After Huang Chang's death, the manual was lost initially. Later, it reemerged in the wulin and became a highly coveted object among martial artists and clans seeking to achieve supremacy. To resolve the dispute over ownership, the leading figures of the wulin convened a martial arts contest on Mount Hua. Wang Chongyang, the founder of the Quanzhen Sect, emerged victorious and claimed the manual. He subsequently prohibited his followers from studying it.

After Wang Chongyang's death, the manual was divided, copied, and misinterpreted as it passed through the hands of various individuals such as Huang Yaoshi, Ouyang Feng, Chen Xuanfeng, and Mei Chaofeng. In some cases, incomplete understanding of the principles in the first volume led to practitioners using distorted or harmful forms of the skills in the second volume.

The manual ultimately comes into the possession of Guo Jing, the protagonist of The Legend of the Condor Heroes. He is one of the few characters who are able to successfully integrate the manual's teachings and improve their prowess in martial arts. Elements of the text are subsequently preserved or concealed, including within the Heaven-Reliant Sword as mentioned in The Heaven Sword and Dragon Saber.

== Scholarly studies ==
The Jiuyin Zhenjing has attracted attention in scholarly studies of wuxia literature, in which it is interpreted as a plot device representing the synthesis of martial arts philosophy, Taoist thought, and moral order.
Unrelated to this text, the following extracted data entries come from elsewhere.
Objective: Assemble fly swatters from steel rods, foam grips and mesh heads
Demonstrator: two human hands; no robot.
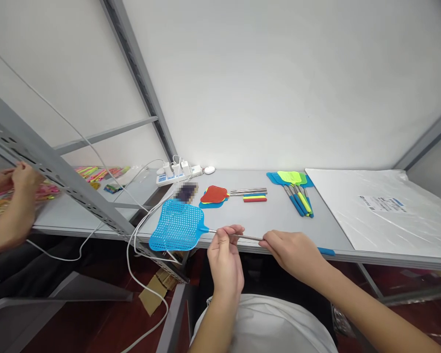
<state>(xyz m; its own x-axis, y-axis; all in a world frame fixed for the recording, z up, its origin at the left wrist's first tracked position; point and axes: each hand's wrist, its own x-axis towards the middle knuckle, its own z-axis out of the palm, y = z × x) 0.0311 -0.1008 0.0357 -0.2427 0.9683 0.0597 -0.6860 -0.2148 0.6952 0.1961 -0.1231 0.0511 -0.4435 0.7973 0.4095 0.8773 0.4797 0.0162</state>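
Observation:
A blue fly swatter (178, 226) is held crosswise at the table's front edge, its mesh head to the left. My left hand (226, 260) pinches the thin metal rod close to the head. Farther right, my right hand (288, 250) is closed around the same rod. A blue handle end (326, 251) shows past my right wrist, in line with the rod; the part between is hidden. Behind my hands lie a red swatter head (215, 194) on top of others, several metal rods (248, 191), and a red grip (255, 200) beside yellow and blue ones.
A pile of swatters (296, 193) lies at the back right, beside a large white wrapped package (385, 211). A power strip (178, 175) with plugs and trailing white cables stands at the back left. Beyond the grey metal post (59, 157), a co-worker's hands (24, 176) are over colourful items.

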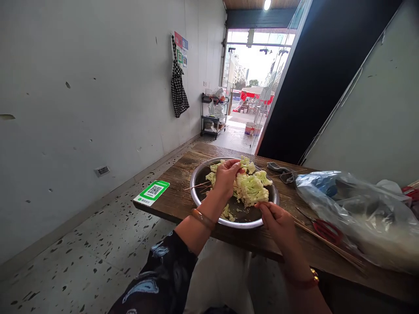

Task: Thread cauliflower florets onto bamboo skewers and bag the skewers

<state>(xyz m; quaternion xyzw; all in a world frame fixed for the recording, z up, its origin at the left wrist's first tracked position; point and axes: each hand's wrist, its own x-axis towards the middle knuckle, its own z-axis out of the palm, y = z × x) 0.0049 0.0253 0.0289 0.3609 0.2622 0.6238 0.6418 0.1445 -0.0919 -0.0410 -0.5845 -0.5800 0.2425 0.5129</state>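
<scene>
My left hand (226, 176) is closed at the far side of a steel bowl (193, 183), its fingertips on a small cauliflower floret (248, 165). A larger bunch of pale cauliflower (251, 188) is between my two hands, over the bowl. My right hand (276, 216) pinches at the lower right edge of that bunch; what lies between the thumb and finger is too small to make out. More cauliflower pieces (227, 213) and thin wooden skewers (196, 186) lie in the bowl, some skewers poking out over the rim.
On the wooden table (175, 174) are a green QR-code card (153, 192), a dark cloth (282, 170), red-handled scissors (327, 231), loose skewers (340, 250) and a big clear plastic bag (369, 218). A cart (214, 115) stands by the doorway. A checked apron (179, 91) hangs on the wall.
</scene>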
Scholars such as John Christopher Hamm note that martial arts manuals in Jin Yong's novels function as more than just technical texts. They also symbolise authority over cultural knowledge and legitimacy in the wulin. In this context, the Jiuyin Zhenjing represents both the pinnacle of martial prowess and the potential dangers of misusing martial arts, particularly when there is the absence of an ethical foundation.
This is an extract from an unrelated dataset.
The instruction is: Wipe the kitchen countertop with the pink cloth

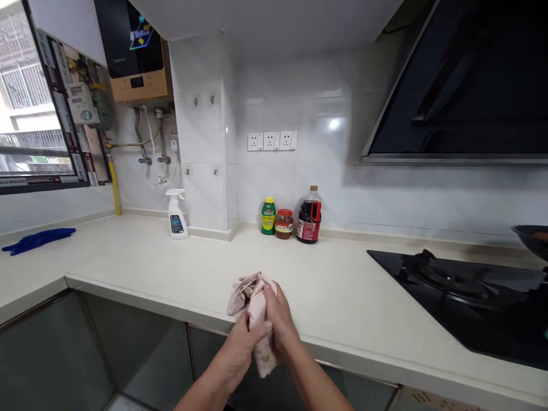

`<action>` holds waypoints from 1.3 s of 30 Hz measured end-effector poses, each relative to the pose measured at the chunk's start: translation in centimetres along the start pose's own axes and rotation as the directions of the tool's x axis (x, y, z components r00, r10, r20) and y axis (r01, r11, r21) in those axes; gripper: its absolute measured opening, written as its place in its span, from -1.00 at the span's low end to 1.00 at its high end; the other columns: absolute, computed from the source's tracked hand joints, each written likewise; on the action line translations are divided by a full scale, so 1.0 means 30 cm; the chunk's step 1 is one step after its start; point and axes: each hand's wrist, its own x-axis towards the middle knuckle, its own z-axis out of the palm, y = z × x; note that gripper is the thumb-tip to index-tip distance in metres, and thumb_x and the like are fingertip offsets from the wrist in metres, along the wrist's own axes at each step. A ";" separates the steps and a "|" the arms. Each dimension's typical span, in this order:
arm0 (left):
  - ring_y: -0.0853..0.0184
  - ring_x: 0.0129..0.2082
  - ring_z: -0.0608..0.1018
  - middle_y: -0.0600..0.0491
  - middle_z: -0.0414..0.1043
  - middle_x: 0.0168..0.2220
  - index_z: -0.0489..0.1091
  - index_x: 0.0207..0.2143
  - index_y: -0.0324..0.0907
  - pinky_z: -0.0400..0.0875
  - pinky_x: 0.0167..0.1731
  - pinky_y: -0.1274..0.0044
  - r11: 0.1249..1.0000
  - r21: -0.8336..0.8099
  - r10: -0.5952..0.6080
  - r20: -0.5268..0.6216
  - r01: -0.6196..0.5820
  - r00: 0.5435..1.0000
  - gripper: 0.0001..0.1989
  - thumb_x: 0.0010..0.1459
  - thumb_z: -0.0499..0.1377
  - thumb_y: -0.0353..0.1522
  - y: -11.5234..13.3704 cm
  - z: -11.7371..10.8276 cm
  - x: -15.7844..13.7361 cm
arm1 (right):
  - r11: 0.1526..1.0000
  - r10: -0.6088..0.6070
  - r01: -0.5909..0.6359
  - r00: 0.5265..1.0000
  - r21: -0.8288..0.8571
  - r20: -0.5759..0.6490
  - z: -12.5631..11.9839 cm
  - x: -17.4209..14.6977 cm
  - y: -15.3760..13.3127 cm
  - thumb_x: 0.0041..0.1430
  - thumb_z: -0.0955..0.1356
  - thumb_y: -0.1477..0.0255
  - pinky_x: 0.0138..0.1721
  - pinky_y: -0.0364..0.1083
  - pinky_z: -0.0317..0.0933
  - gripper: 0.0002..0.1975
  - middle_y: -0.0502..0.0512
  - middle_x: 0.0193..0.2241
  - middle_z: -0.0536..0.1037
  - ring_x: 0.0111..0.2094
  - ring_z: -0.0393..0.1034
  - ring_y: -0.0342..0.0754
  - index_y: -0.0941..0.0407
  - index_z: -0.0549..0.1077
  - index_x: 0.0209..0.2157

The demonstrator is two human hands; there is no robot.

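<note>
A pale pink cloth [257, 311] is bunched up between my two hands at the counter's front edge. My left hand [246, 341] grips it from the left, thumb pointing up and fingers wrapped round the lower folds. On the other side, my right hand [279, 317] is closed on the upper right part of the cloth. One end of the cloth hangs down in front of the counter edge, while a loose fold spreads to the left over the countertop [334, 285].
Against the back wall stand a green bottle [268, 217], a red-lidded jar [283, 224] and a dark sauce bottle [309, 217]. A white spray bottle [176, 216] and a blue cloth [38, 240] are to the left. At right lies a black gas hob [466, 302] under a range hood [462, 85].
</note>
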 end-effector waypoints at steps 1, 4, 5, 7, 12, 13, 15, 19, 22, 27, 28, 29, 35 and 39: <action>0.04 0.07 0.52 -0.19 0.51 0.02 0.32 0.17 -0.21 0.37 0.10 0.29 0.999 -0.035 -0.007 -0.002 0.007 1.000 -0.20 -0.10 0.46 -0.16 0.020 0.005 -0.003 | 0.999 0.012 -0.013 1.000 0.034 0.019 0.015 -0.003 -0.006 0.25 0.06 -0.13 0.10 -0.01 0.21 -0.27 0.18 0.08 0.44 0.10 0.30 0.10 0.10 0.34 0.14; 0.04 0.05 0.55 -0.17 0.55 -0.02 0.37 0.11 -0.23 0.42 0.06 0.33 0.999 -0.039 0.006 -0.118 -0.011 0.993 -0.26 -0.12 0.46 -0.21 0.104 -0.027 -0.017 | 0.996 0.023 -0.035 0.991 0.082 0.134 -0.008 0.000 -0.029 0.23 0.03 -0.22 0.01 0.02 0.31 -0.19 0.18 0.02 0.49 0.02 0.38 0.10 0.10 0.44 0.08; 0.05 0.02 0.57 -0.15 0.57 -0.04 0.39 0.09 -0.24 0.46 0.01 0.36 1.000 -0.017 0.008 -0.168 -0.011 0.986 -0.29 -0.12 0.45 -0.22 0.141 -0.052 -0.022 | 0.997 0.023 -0.035 0.987 0.073 0.159 -0.042 0.008 -0.035 0.21 0.06 -0.24 -0.02 0.04 0.33 -0.19 0.18 0.01 0.50 -0.02 0.41 0.11 0.08 0.46 0.06; 0.08 -0.09 0.62 -0.12 0.61 -0.12 0.42 0.02 -0.24 0.52 -0.13 0.41 0.999 0.055 0.010 -0.237 0.003 0.971 -0.37 -0.12 0.43 -0.23 0.230 -0.110 -0.031 | 1.000 0.017 -0.021 0.989 0.022 0.147 -0.144 0.034 -0.037 0.12 0.18 -0.26 0.00 0.09 0.31 -0.23 0.17 0.02 0.49 -0.02 0.40 0.14 0.05 0.49 0.03; 0.18 -0.30 0.64 -0.03 0.61 -0.32 0.48 -0.14 -0.26 0.54 -0.38 0.51 0.977 0.202 0.125 -0.296 -0.066 0.947 -0.56 -0.04 0.37 -0.21 0.508 -0.218 -0.044 | 0.981 -0.037 0.020 0.996 -0.191 -0.087 -0.458 0.078 0.029 -0.09 0.33 -0.12 0.15 0.17 0.13 -0.39 0.20 -0.02 0.47 0.02 0.31 0.21 0.05 0.52 -0.16; 0.20 -0.32 0.64 -0.01 0.60 -0.33 0.47 -0.15 -0.26 0.54 -0.39 0.52 0.972 0.220 0.151 -0.308 -0.085 0.939 -0.59 -0.01 0.36 -0.21 0.560 -0.228 -0.042 | 0.973 -0.044 0.015 0.992 -0.232 -0.119 -0.508 0.072 0.052 -0.11 0.32 -0.10 0.14 0.18 0.12 -0.41 0.22 -0.04 0.46 -0.01 0.32 0.23 0.05 0.52 -0.20; 0.22 -0.34 0.63 0.00 0.59 -0.34 0.47 -0.16 -0.26 0.53 -0.42 0.53 0.961 0.257 0.192 -0.346 -0.105 0.918 -0.62 0.02 0.34 -0.22 0.642 -0.237 -0.030 | 0.955 -0.050 0.004 0.988 -0.297 -0.148 -0.582 0.049 0.100 -0.12 0.32 -0.07 0.12 0.21 0.11 -0.46 0.24 -0.09 0.47 -0.05 0.32 0.24 0.06 0.52 -0.27; 0.22 -0.35 0.62 -0.03 0.58 -0.34 0.46 -0.15 -0.27 0.54 -0.39 0.50 0.924 0.375 0.187 -0.274 -0.074 0.943 -0.62 0.08 0.30 -0.18 0.655 -0.228 0.049 | 0.874 -0.120 0.071 0.990 -0.480 -0.073 -0.638 0.015 0.183 0.04 0.24 -0.01 0.08 0.18 0.13 -0.51 0.20 -0.11 0.49 -0.04 0.31 0.21 0.06 0.53 -0.22; 0.16 -0.27 0.62 -0.09 0.59 -0.30 0.46 -0.11 -0.28 0.53 -0.29 0.44 0.734 0.679 0.073 -0.052 -0.018 0.996 -0.53 0.17 0.18 -0.05 0.525 -0.221 0.152 | 0.797 -0.153 0.126 0.988 -0.590 0.005 -0.640 0.020 0.220 0.13 0.19 0.01 0.09 0.17 0.14 -0.50 0.15 -0.09 0.49 -0.02 0.31 0.19 0.05 0.52 -0.16; -0.04 0.18 0.41 -0.21 0.44 0.13 0.40 0.10 -0.18 0.25 0.17 0.20 0.290 0.956 0.142 -0.010 -0.032 0.990 -0.45 0.07 0.26 -0.17 0.320 -0.252 0.282 | 0.740 -0.175 0.168 0.983 -0.651 0.054 -0.640 0.022 0.228 0.20 0.14 0.02 0.03 0.14 0.19 -0.51 0.14 -0.10 0.49 -0.03 0.32 0.18 0.03 0.51 -0.19; -0.06 0.28 0.27 -0.24 0.30 0.25 0.34 0.17 -0.18 0.13 0.23 0.14 0.260 0.965 0.197 -0.017 -0.035 0.980 -0.40 0.08 0.25 -0.20 0.307 -0.260 0.289 | 0.732 -0.170 0.166 0.984 -0.661 0.059 -0.639 0.018 0.224 0.20 0.14 0.02 0.02 0.14 0.20 -0.51 0.13 -0.10 0.49 -0.02 0.31 0.18 0.02 0.51 -0.19; -0.06 0.36 0.14 -0.24 0.14 0.35 0.27 0.24 -0.17 0.03 0.27 0.10 0.209 0.977 0.262 -0.011 -0.046 0.965 -0.36 0.11 0.22 -0.22 0.301 -0.265 0.288 | 0.724 -0.165 0.164 0.984 -0.670 0.063 -0.637 0.013 0.219 0.21 0.13 0.03 0.01 0.15 0.20 -0.52 0.13 -0.09 0.49 -0.01 0.31 0.18 0.01 0.51 -0.18; -0.14 0.42 -0.07 -0.16 -0.16 0.46 0.17 0.33 0.01 -0.05 0.27 -0.01 -0.024 0.996 0.171 0.084 -0.081 0.982 -0.30 0.18 0.18 -0.04 0.226 -0.195 0.205 | 0.653 -0.153 0.188 0.982 -0.734 0.115 -0.621 -0.010 0.218 0.24 0.12 0.02 -0.01 0.20 0.17 -0.53 0.10 -0.03 0.46 0.04 0.26 0.20 -0.05 0.51 -0.15; -0.23 0.42 -0.15 -0.17 -0.28 0.47 0.13 0.36 0.03 -0.17 0.29 -0.05 -0.034 0.987 0.018 0.160 -0.159 0.987 -0.13 0.04 0.29 0.00 0.136 -0.087 0.174 | 0.608 -0.188 0.204 0.976 -0.768 0.111 -0.617 -0.007 0.240 0.24 0.11 0.01 -0.02 0.22 0.18 -0.50 0.14 -0.01 0.46 0.05 0.27 0.24 -0.04 0.54 -0.15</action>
Similarly, Anna Holmwood and Jianying Zha observed that Jin Yong's novels integrate elements of traditional Chinese philosophy into narratives. The Jiuyin Zhenjings emphasis on balancing yin and yang and harmonising neijia and waijia shows how broader themes in Taoist and classical Chinese thought are adapted into a fictional framework. Within this framework, the division between "orthodox" and "unorthodox" martial arts can be interpreted as an exploration of the relationship between power and ethics. The manual's structure, which juxtaposes internal cultivation with external techniques, reinforces the idea that technical mastery without moral grounding leads to instability or self-destruction.
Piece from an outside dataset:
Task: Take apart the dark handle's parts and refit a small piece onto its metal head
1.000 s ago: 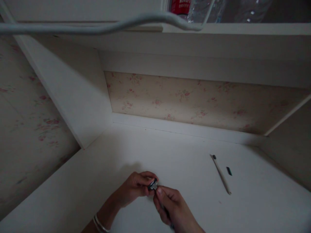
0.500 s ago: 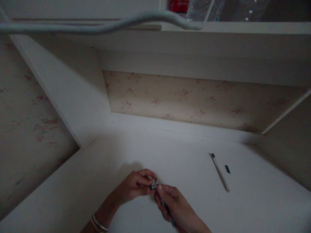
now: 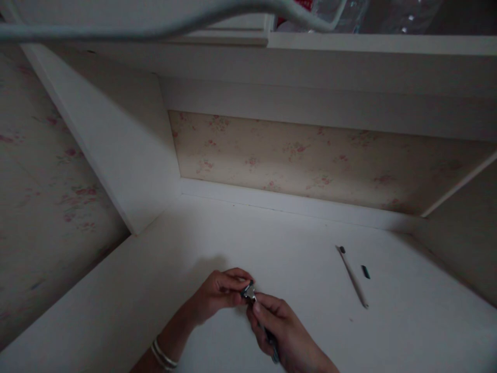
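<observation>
In front of me, above the white tabletop, both hands are on a razor (image 3: 249, 292) with a silvery head and a dark handle. My right hand (image 3: 277, 321) is wrapped round the handle, whose lower end sticks out below the fingers. My left hand (image 3: 219, 292) pinches the razor's head between thumb and fingers. That grip partly hides the edge of the head. White bands (image 3: 163, 356) circle my left wrist.
To the right lie a slim white toothbrush (image 3: 354, 281) with a dark head and a small dark-green piece (image 3: 365, 271). A side panel (image 3: 104, 129) stands left. A pale bent bar (image 3: 155, 33) and a shelf (image 3: 349, 44) with plastic bottles (image 3: 341, 15) hang overhead.
The razor's head shows more between my hands, as my left fingers have shifted slightly up on it. The camera view has moved a little. Both hands keep their hold.
</observation>
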A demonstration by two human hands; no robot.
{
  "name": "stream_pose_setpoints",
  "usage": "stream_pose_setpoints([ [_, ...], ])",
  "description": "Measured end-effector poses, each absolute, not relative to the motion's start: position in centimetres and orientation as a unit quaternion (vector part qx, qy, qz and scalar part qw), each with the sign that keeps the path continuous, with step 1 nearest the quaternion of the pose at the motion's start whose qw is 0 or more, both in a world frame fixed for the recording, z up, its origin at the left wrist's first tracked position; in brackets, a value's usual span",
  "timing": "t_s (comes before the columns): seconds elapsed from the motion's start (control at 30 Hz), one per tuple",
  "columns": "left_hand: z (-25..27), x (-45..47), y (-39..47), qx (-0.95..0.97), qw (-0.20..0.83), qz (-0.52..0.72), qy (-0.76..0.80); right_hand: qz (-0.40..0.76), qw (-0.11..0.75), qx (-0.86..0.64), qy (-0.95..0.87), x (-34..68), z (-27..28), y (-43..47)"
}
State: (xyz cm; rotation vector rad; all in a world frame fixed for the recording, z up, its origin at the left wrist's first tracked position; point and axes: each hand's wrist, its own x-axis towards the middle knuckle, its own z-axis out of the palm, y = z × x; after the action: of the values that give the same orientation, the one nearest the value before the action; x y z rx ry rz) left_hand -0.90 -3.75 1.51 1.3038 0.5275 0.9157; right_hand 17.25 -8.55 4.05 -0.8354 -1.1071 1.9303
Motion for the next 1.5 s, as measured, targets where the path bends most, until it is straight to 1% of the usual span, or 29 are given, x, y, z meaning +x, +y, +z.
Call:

Scholars also interpret the widespread conflict over the manual as a reflection of power struggles, with the wulin serving as an allegorical space for contesting authority and legitimacy. As Hamm noted, such power struggles over achieving supremacy in martial prowess mirror historical concerns with the control and transmission of cultural capital in Chinese society.

In a 2012 article published in the Taiwan Medical Journal, traditional Chinese medicine (TCM) physician and scholar Zhou Minlang, argued that the Jiuyin Zhenjing can serve as a metaphor for understanding TCM principles, particularly the concept of combining herbs.